● What is needed
Starting with the first line of the listing, quote each line exactly until and including the one with "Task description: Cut", leaving pictures out.

[Dataset excerpt]

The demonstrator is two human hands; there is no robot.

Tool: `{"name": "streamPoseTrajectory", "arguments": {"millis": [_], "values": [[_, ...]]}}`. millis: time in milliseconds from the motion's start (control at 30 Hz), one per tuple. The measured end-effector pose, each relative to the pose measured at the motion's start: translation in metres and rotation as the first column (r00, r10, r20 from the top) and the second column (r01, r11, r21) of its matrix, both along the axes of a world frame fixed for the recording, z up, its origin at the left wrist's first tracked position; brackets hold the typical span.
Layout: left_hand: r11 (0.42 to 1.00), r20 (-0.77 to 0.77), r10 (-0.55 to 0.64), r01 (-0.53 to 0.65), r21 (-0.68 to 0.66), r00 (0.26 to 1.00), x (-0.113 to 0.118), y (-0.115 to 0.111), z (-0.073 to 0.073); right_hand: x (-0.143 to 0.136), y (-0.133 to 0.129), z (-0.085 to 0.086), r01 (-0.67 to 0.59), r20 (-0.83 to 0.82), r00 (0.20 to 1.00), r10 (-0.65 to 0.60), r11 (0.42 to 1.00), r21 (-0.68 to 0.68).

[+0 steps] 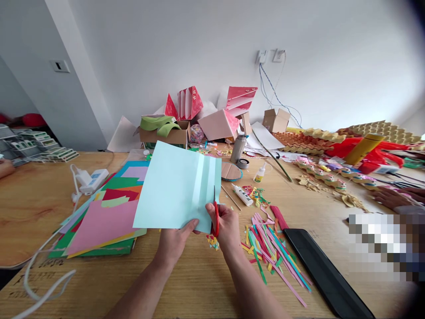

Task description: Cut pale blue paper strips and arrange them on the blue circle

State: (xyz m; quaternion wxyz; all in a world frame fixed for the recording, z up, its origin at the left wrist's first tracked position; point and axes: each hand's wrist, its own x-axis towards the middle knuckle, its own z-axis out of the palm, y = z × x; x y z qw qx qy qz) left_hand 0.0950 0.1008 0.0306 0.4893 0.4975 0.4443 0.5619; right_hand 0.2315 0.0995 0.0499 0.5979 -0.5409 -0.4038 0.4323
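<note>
A large light blue paper sheet point(172, 190) with fold lines near its right side is held up over the table. My left hand point(177, 239) pinches its bottom edge, thumb in front and fingers hidden behind. In my right hand point(226, 221) are red-handled scissors point(216, 219), their dark blade pointing up at the sheet's right part. Coloured papers point(102, 221) lie stacked to the left of the sheet. Thin coloured paper strips point(275, 252) are spread right of my right hand.
A black tablet-like slab point(325, 270) lies front right. Glue bottles point(243, 195), a metal flask point(238, 148) and a round cardboard piece point(230, 172) stand or lie beyond. A power strip point(94, 180) with a white cable is left. Another person's hands point(395, 197) rest far right.
</note>
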Motion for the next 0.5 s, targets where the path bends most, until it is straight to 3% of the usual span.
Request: {"name": "streamPoseTrajectory", "arguments": {"millis": [500], "values": [[0.999, -0.039, 0.023, -0.024, -0.027, 0.999, 0.0, -0.0034, 0.0069, 0.0017, -0.001, 0.0046, -0.054, 0.005, 0.999, 0.054, 0.998, 0.014]]}}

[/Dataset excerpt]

● Answer for the task
The demonstrator is two human hands; there is no robot.

Tool: `{"name": "streamPoseTrajectory", "arguments": {"millis": [_], "values": [[_, ...]]}}`. millis: time in milliseconds from the motion's start (control at 30 Hz), one per tuple. The measured end-effector pose, each relative to the pose measured at the motion's start: translation in metres and rotation as the first column (r00, r10, r20 from the top) and the second column (r01, r11, r21) of its matrix, both along the axes of a world frame fixed for the recording, z up, its origin at the left wrist's first tracked position; brackets hold the typical span.
Layout: left_hand: r11 (0.42 to 1.00), r20 (-0.77 to 0.77), r10 (-0.55 to 0.64), r01 (-0.53 to 0.65), r21 (-0.68 to 0.66), r00 (0.26 to 1.00), x (-0.113 to 0.118), y (-0.115 to 0.111), z (-0.073 to 0.073); right_hand: x (-0.143 to 0.136), y (-0.133 to 0.129), z (-0.085 to 0.086), r01 (-0.67 to 0.59), r20 (-0.83 to 0.82), r00 (0.20 to 1.00), r10 (-0.65 to 0.60), r11 (0.42 to 1.00), r21 (-0.68 to 0.68).

[+0 steps] 

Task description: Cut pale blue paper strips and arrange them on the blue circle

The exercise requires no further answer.